What will your legacy be?

Photo by Laura Fuhrman on Unsplash

I want the world to be better because I was here. I want my life, I want my work, my family, I want it to mean something. If you are not making someone else’s life better then you are wasting your time.

Will Smith

However you look at it, 2020 has been a tough year. As the year draws to a close and we have the benefit of hindsight (and the freedom perhaps from the tyranny of the urgent that prevents us from doing this in the midst of it all) we can appreciate both the challenges we faced, but also the achievements we made.

So how will you remember 2020? Or perhaps, more significantly, how will others remember you and the things you did to inspire, encourage and lead them through this time? What is the legacy you will leave for this year?

“Legacy” is a powerful word and aspiration.

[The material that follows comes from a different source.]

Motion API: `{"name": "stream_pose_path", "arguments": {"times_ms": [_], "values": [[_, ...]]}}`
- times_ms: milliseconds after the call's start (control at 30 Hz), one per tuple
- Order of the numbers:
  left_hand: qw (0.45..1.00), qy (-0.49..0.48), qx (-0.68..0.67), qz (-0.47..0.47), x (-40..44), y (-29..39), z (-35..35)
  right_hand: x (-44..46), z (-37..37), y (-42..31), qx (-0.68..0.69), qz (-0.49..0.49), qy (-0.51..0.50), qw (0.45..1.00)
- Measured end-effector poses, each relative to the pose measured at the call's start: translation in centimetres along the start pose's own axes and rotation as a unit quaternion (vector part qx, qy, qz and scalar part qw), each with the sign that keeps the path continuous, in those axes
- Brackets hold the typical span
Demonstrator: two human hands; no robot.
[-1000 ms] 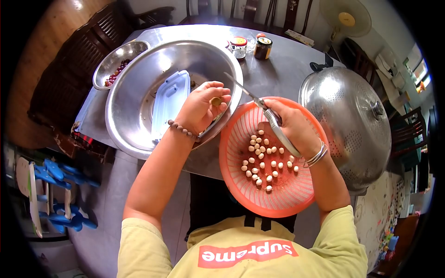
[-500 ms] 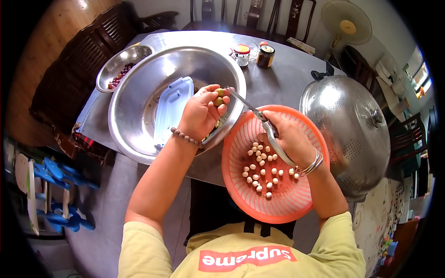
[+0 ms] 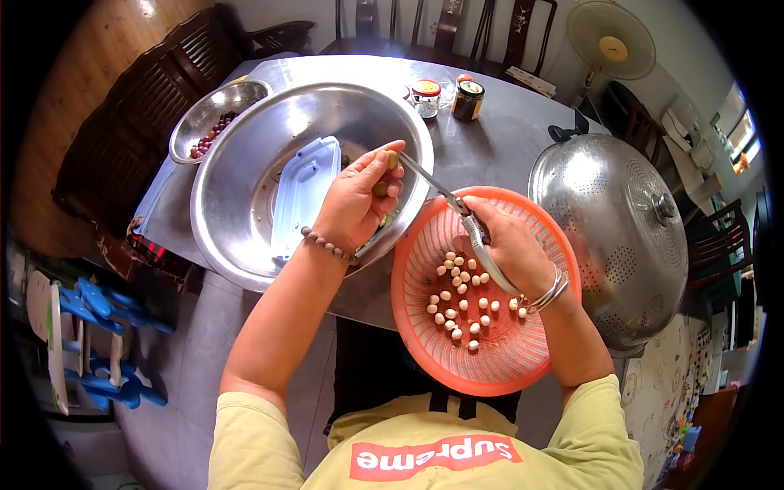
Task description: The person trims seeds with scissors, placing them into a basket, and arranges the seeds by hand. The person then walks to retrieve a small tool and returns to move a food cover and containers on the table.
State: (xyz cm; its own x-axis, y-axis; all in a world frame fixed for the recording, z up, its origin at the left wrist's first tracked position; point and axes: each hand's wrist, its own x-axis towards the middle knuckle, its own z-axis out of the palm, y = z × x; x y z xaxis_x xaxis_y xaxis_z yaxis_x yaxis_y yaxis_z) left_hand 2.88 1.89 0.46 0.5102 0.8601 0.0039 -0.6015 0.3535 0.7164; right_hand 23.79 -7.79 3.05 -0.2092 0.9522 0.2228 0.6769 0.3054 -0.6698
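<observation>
Over the large steel basin [image 3: 214,208], my left hand [image 3: 347,200] pinches an olive-green lotus seed [image 3: 393,160] between thumb and fingertips. A second green seed [image 3: 380,189] sits lower, against the curled fingers. My right hand [image 3: 516,249] is wrapped round the handles of metal shears [image 3: 437,186], whose tips are at the pinched seed. Whether the blades touch its shell I cannot tell. Below my right hand is an orange plastic basket [image 3: 412,339] holding several pale, peeled seeds [image 3: 463,303]. Inside the basin stands a light-blue plastic container [image 3: 306,196], with scraps partly hidden behind my left hand.
A steel bowl [image 3: 186,124] of red grapes [image 3: 214,133] is at the back left. Two jars [image 3: 426,98] stand at the back of the grey table [image 3: 498,147]. On the right leans a large perforated steel lid [image 3: 612,237]. A fan [image 3: 611,41] is behind.
My left fingers have shifted the green seeds: one is now higher at the fingertips, the other lower towards the palm. The shears and right hand have hardly moved.
</observation>
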Motion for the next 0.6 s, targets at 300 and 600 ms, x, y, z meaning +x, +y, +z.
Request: {"name": "stream_pose_path", "arguments": {"times_ms": [300, 600], "values": [[0.999, 0.031, 0.022, -0.008, -0.1, -0.2, -0.1, -0.2, -0.1, -0.3, -0.027, 0.001, -0.008, 1.0], [0.999, -0.004, 0.036, 0.002, 0.0, 0.1, -0.6, -0.5, 0.4, 0.8, -0.011, -0.061, -0.01, 0.998]]}}
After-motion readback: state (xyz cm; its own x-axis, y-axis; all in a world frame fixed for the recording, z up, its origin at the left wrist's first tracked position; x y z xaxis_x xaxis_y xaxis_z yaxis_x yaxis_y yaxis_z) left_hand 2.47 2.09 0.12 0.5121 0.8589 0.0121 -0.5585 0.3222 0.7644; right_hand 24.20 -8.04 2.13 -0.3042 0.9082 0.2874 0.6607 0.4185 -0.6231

It’s a combination of a big-picture vision, and what, exactly, our small steps today are adding up to. It’s easy to simply think of legacy in terms of the money or property we’re going to leave to family and friends once we’re dead, but it actually refers to anything we pass on or leave for others including intangibles like values, beliefs, or attitudes. 

For those of us who work in education, it’s those decisions we made along the way – often in the face of uncertainty and without the benefit of a ‘rule book’ to follow – that will have made an impact on those we were working with, and will likely set the expectations for what to experience into the future. This includes both what we did and how we did it.

The legacy we leave might eventually add up to something extraordinary, but it will be built from the smallest blocks. The decisions made in a moment of crisis, the encouraging word to a student, colleague or parent, the pivoting of action to reflect the change in circumstance. And all of this done with a conviction of ‘making a difference’.

For most of us we’d like to leave a legacy because we want to feel that our life mattered. Further, legacies are strongly linked to hope (and who doesn’t need more hope right now?!). Hope is the belief that the future will be better than today, and when you build your legacy, you’re actively building that better future.

So as we come to the end of 2020, take some time to reflect on those things that may be considered your legacy – and then think forward to what you’d like your legacy to be in the year ahead. How do you plan to bring hope to the context you’re working in, and to the lives you work with?

When you decide what you want your legacy to be, you can start building it. You can start living in the way you want to be remembered. It will allow you to start doing what matters, now.

Take some time over this holiday period to decide what you want your legacy to be.

One thought on “What will your legacy be?

  1. The quote by will Smith is timely and reminds me of the film in which he has the lead role – https://en.wikipedia.org/wiki/The_Pursuit_of_Happyness#Accolades. He shows he can act in movies about the really important things, This one is about a homeless father and son trying to get to better times. We all look to happier times and 2020 is in many senses a time for reflection and a time to lay the foundation for such times.